Au milieu des années 1980, les primes d’assurance collective représentaient environ 2 % de la masse salariale. Aujourd’hui, il n’est pas rare qu’elles dépassent 10 % et cela ne s’annonce guère mieux pour les prochaines années.
Alors que les coûts des soins de santé représentent un enjeu de plus en plus important, les entreprises de toutes tailles adoptent des stratégies en matière de mieux-être des employés. Or, il est difficile de justifier ces initiatives sans pouvoir en mesurer les retombées financières positives sur l’entreprise.
Pour ce faire, il est important de se baser sur des données probantes, qui se classent en trois types :
- données pharmacologiques ;
- données sur l’état général de santé des employés et ;
- données sur la productivité et le taux d’absence.
L’accès à ces données n’est certes pas toujours des plus faciles. Par exemple, pour avoir des renseignements sur l’état de santé des effectifs, il faudrait probablement retenir les services d’une clinique externe qui viendra sur place ou déploiera certains outils en ligne. Et c’est sans oublier qu’il faut avoir l’autorisation préalable des employés pour connaître ces informations. Mais il ne s’agit pas d’obstacles insurmontables.
En fait, le défi est surtout que, malgré l’existence de ces données, soit elles ne sont pas traitées soit, lorsqu’elles le sont, elles sont analysées « en silo », sans mise en corrélation.
Plusieurs recherches, dont une récente conduite par la Ivey Business School, ont souligné le lien étroit entre la santé et la productivité. Intégrer les données de productivité avec celles de la santé et la consommation pharmacologique peut alors aider les employeurs à développer une stratégie d’investissement dans leur capital humain.
N’oublions pas non plus que des fournisseurs de soins de santé et des consultants ont collaboré avec des experts afin de développer des outils de gestion intégrée. C’est d’ailleurs cette intégration des informations qui permet d’avoir une vision globale et de dessiner les tendances.

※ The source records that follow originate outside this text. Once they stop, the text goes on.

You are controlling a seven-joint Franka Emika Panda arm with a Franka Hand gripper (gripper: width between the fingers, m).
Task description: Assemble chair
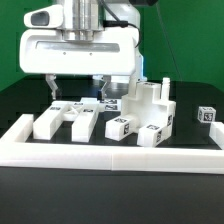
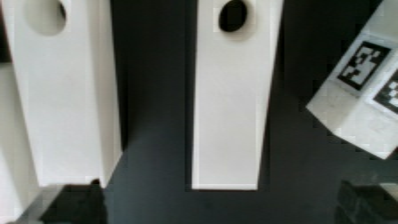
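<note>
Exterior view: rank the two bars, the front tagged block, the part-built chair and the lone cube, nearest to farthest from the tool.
1. Bars: directly beneath the open tool.
2. Front block: just to the exterior view's right of the bars.
3. Part-built chair: further right.
4. Cube: far right, alone.

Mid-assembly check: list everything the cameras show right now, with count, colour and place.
loose chair parts: several, white with black-and-white tags, on the table at the exterior view's left and middle
bars with oval holes: two, white, side by side below the wrist camera
blocky stepped part: one, white, right of middle
small tagged cube: one, white, far at the exterior view's right
border wall: one, white, along the front
table: one, black
gripper: one, white, open, above the parts
</note>
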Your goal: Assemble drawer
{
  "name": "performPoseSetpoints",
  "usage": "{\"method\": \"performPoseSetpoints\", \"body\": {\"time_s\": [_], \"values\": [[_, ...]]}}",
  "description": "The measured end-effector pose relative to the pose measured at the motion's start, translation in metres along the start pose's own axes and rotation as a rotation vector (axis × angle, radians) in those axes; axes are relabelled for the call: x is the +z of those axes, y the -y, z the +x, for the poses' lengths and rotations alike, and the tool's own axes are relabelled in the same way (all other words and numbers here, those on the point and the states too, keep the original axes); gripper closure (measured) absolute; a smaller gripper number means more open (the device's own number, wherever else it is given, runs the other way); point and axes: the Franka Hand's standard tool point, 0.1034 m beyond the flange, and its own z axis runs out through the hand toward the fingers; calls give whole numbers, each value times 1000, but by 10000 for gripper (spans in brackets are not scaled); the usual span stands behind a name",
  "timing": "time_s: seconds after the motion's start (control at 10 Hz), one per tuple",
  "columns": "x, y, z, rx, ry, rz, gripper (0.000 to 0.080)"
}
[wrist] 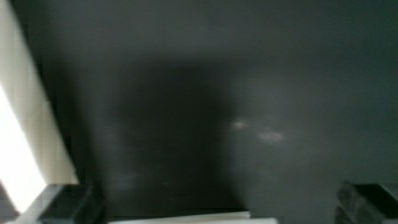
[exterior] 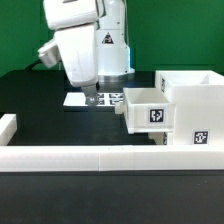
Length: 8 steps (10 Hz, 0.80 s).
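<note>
Exterior view, first pass: we log a matte black table bounded by low white border rails, one long rail running along the near edge and a short block at the exterior view's left. Behind the table the room is plain pale wall. At the far side a flat white marker board with black square tags lies on the black surface. We see the arm's glossy white housing hanging over the table's middle, its gripper pointing down just above the surface, near the marker board. On the exterior view's right sits the drawer's large box-shaped shell, smooth white plastic, square-edged, tagged on its near face. One small open-top tray projects from the shell toward the exterior view's left, also tagged. Wrist view shows mostly dull black tabletop, a pale strip along one edge, and two dark fingertips set wide apart with nothing between them.
</note>
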Motion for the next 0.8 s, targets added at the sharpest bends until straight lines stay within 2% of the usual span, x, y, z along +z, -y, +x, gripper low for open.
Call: {"method": "performPoseSetpoints", "body": {"time_s": [0.1,0.2,0.3,0.5,0.6,0.8], "values": [[0,-8,-4,15,-34,-5,150],[1,-17,-2,20,-42,-15,150],[3,-21,7,45,-47,-16,150],[14,-23,25,39,-60,-22,150],[20,-23,34,25,-66,-16,150],[20,-22,31,30,-65,-17,150]]}}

À titre d’illustration, on pourrait déterminer si les employés dont les réponses au questionnaire d’autoévaluation de la santé physique et mentale se trouvent dans le dernier quartile s’absentent vraiment davantage que la moyenne des effectifs. Ou encore quelles sont les probabilités d’invalidité de longue durée chez les personnes consommant des médicaments pour dépression.
Certaines règles s’imposent toutefois, notamment celle de préserver la confidentialité des informations. L’employeur ne doit pas avoir accès à l’identification particulière d’une affection ou de l’état de santé d’un ou plusieurs employés spécifiques.
Cependant, l’analyse de données globales peut servir de tableau de bord de la santé de l’organisation. Ainsi, on serait en mesure de connaître, de manière ponctuelle, l’état global de santé physique et psychologique de l’effectif par rapport à sa productivité ainsi que d’identifier les divergences de résultats entre différentes divisions.
Il serait également envisageable d’établir une mesure empirique des coûts globaux de la maladie. Celle-ci serait constituée de la somme des frais médicaux directs, des coûts directs et indirects des absences et des coûts du présentéisme qui se traduisent par une baisse de productivité, sans nécessairement qu’un employé soit absent.
Ce processus continuel, l’employeur devra bien l’encadrer. Il faudra multiplier les stratégies de communication afin de s’assurer que les employés se maintiennent en santé.
À cet effet, des programmes structurés existent déjà au sein des régimes collectifs, grâce aux outils technologiques (dont les médias sociaux, le téléphone intelligent et d’autres dispositifs portables, tel le Fitbit).
Étant donné la complexité de certaines mesures, on pourrait se demander si une telle approche ne s’applique qu’aux grandes organisations. Au contraire, il suffit d’y croire et de passer à l’action avec l’aide d’experts. Il faut simplement adapter les stratégies à sa manière. D’ailleurs, les petites entreprises ont souvent un avantage, car elles connaissent mieux leurs employés.
Les moyens traditionnels de contrôle des coûts de l’assurance collective n’ont toujours été qu’un baume sur la plaie : il faut changer le paradigme. Le seul moyen de réduire la hausse effrénée des coûts est d’affronter le problème à sa racine, soit de conscientiser et mobiliser les employés quant à leur santé, puis de cibler les malades chroniques et les symptômes de risque, et ce, par l’entremise d’une structure et d’outils ayant fait leurs preuves.